◆ **EXERCISE GOAL**
Gather, from the data below, each line in which the word "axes" occurs.

===== RECORDED INFORMATION =====

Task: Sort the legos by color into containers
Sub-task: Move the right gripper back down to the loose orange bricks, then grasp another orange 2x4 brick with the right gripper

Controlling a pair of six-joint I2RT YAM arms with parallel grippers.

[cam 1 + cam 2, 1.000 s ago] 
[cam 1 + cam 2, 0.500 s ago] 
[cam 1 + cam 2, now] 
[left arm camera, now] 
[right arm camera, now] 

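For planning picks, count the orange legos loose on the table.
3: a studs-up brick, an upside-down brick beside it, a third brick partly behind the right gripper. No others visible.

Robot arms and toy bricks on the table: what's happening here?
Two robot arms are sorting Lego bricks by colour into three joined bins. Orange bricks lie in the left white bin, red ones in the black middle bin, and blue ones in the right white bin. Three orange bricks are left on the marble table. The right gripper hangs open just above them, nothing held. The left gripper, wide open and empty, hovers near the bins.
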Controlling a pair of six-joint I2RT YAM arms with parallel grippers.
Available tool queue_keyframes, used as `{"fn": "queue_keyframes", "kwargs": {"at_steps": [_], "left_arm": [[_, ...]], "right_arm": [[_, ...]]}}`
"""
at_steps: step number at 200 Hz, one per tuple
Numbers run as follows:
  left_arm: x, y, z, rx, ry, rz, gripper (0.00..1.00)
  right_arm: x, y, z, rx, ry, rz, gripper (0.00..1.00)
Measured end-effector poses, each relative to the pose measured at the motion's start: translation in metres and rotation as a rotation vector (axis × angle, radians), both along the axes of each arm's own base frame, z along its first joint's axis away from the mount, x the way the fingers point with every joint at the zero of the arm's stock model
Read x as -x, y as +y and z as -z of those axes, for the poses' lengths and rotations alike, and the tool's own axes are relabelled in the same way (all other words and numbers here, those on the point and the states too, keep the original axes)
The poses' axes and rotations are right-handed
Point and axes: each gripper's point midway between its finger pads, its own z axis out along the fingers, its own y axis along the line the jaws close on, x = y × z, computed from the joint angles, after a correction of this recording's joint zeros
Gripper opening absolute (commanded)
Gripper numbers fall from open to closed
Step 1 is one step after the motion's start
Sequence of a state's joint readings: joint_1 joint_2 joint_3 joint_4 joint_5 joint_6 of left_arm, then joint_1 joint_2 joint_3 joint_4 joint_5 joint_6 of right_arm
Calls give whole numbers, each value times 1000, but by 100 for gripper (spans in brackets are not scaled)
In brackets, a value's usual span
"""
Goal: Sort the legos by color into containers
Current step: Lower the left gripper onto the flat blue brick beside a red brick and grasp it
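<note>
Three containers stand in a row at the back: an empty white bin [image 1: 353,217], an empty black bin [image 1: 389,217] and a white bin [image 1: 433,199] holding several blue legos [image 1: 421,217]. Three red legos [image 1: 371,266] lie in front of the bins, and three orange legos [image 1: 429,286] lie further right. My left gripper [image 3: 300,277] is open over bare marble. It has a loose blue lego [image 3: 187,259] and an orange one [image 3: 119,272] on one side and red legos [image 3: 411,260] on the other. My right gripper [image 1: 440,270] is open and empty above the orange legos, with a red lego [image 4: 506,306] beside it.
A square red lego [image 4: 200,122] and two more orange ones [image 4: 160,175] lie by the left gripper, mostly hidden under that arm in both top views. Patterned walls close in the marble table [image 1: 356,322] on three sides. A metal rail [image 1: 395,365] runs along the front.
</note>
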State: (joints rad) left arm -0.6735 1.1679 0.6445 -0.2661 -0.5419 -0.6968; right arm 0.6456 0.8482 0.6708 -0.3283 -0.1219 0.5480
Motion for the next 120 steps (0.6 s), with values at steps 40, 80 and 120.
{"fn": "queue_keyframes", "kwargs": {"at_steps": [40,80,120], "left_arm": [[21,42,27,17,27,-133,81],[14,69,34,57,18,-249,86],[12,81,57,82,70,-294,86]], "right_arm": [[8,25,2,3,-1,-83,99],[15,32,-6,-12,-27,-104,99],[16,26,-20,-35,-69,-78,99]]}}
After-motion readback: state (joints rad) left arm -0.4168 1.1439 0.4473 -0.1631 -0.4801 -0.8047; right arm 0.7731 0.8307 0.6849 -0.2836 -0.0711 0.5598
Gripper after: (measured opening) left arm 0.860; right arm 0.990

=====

◆ **RESPONSE TO THIS TASK**
Measured end-effector poses, each relative to the pose measured at the motion's start: translation in metres and rotation as a rotation vector (axis × angle, radians), both along the axes of each arm's own base frame, z along its first joint's axis away from the mount, x the way the fingers point with every joint at the zero of the arm's stock model
Read x as -x, y as +y and z as -z of those axes, for the poses' lengths and rotations alike, and the tool's own axes are relabelled in the same way (all other words and numbers here, those on the point and the states too, keep the original axes)
The poses' axes and rotations are right-handed
Point and axes: each gripper's point midway between its finger pads, its own z axis out along the fingers, its own y axis along the line the jaws close on, x = y × z, computed from the joint angles, after a correction of this recording's joint zeros

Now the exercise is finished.